Вылезла из угла и пригласила меня танцевать белозубая плотная вьетнамочка со смуглым круглым лицом, от которой пахло чужим, дурманящим, как в мастерской моего надменного учителя. Она крепко прижималась ко мне, касался худой шеи острый язычок, но разбуженная обида была сильнее тела. Она застилала ее лицо и прикосновения, я оттолкнул наседавшую девочку, и она нежно меня оставила. Добрый Хунг отвел напившегося соседа в сторонку и стал убеждать, что всякое дело «мозно поплавитя, суду ести нузние луди». Он говорил и говорил, все хуже справляясь со звуками русской речи, но во мне точно срабатывал внутренний переводчик, и я понимал, что он хочет выразить своим лепетом. Что только по молодости, по незнанию жизни и той среды, в которую попал, я так трагично ко всему относился. Ничего особенного—то ведь не случилось. Нужно просто уйти от одного научного руководителя к другому, перевестись из семинара в семинар, и никто не воспримет это как поражение — мало ли людей уходят от Горбунка, а потом все равно поступают в аспирантуру и пишут диссертации, преподают на факультете и работают в научных институтах. Я был не первым и не последним, скорее наоборот: мне был дан шанс примкнуть к ордену отвергнутых им, ибо ничто так не скрепляет людей, как общее оскорбление.
— Ты нузно зенсина, Никита. Твой не понравился Ли? Надо позвать другая.

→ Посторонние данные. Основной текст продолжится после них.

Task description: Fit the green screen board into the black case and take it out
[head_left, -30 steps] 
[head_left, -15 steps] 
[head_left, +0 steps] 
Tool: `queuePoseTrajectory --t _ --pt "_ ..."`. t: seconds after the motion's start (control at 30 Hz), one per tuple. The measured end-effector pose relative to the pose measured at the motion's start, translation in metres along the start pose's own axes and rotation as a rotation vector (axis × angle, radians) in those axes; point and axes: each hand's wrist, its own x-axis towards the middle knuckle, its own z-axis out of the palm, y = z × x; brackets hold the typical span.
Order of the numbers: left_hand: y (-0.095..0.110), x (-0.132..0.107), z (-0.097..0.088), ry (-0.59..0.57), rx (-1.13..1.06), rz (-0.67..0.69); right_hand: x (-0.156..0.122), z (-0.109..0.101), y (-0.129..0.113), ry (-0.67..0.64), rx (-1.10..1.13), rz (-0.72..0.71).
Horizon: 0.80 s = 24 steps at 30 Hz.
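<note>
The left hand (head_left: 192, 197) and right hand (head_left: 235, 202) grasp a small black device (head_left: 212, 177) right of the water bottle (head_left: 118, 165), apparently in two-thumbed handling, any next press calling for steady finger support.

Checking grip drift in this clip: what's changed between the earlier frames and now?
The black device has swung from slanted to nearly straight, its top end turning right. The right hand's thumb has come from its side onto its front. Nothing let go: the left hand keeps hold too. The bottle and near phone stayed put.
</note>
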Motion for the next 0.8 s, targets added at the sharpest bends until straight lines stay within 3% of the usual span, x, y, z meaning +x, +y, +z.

Он что—то произнес на птичьем языке, и ко мне подошла маленькая тонкая девочка. Она взяла меня за голову и стала втирать в виски мазь, а потом повела в свою комнату. Она делала все очень ловко, совсем не так жадно, как интернатская маркитантка Ниночка Круглова. Я лежал без сил, а она расстегивала мне рубашку, целовала грудь, было щекотно от прикосновений ее маленьких и легких горячих ладоней. Но, когда мое грехопадение уже сделалось неотвратимым, в коридоре послышался топот, шум, зашелестело слово «оперотряд», и в нашу дверь застучали.
Они ворвались в комнату, где мы лежали на диванчике уже совершенно нагие. При ярком свете узенькая вьетнамочка стала испуганно, мелко трясясь, одеваться, путаясь в белье и не попадая в рукава кофточки. Я видел отчетливо, как в замедленном фильме их лица — молодые, румяные, с морозца, лица отличников ленинского зачета, студентов—юристов, этой продажной сволочи, которая через несколько лет разнесет по кусочкам мою страну, превратится в адвокатов и юрисконсультов, но покуда еще упоенно играет в коммунизм. За их спиной появился с болезненной, жалкой приклеенной улыбкой Хунг, замелькало испуганное лицо Люси и ее приговор: «Ой, мамочки, что же будет—то?»
Я бросился на одного из парней. Он растерялся и пропустил удар по лицу, но другие заломили мне руки и, пиная ногами, поволокли по коридору.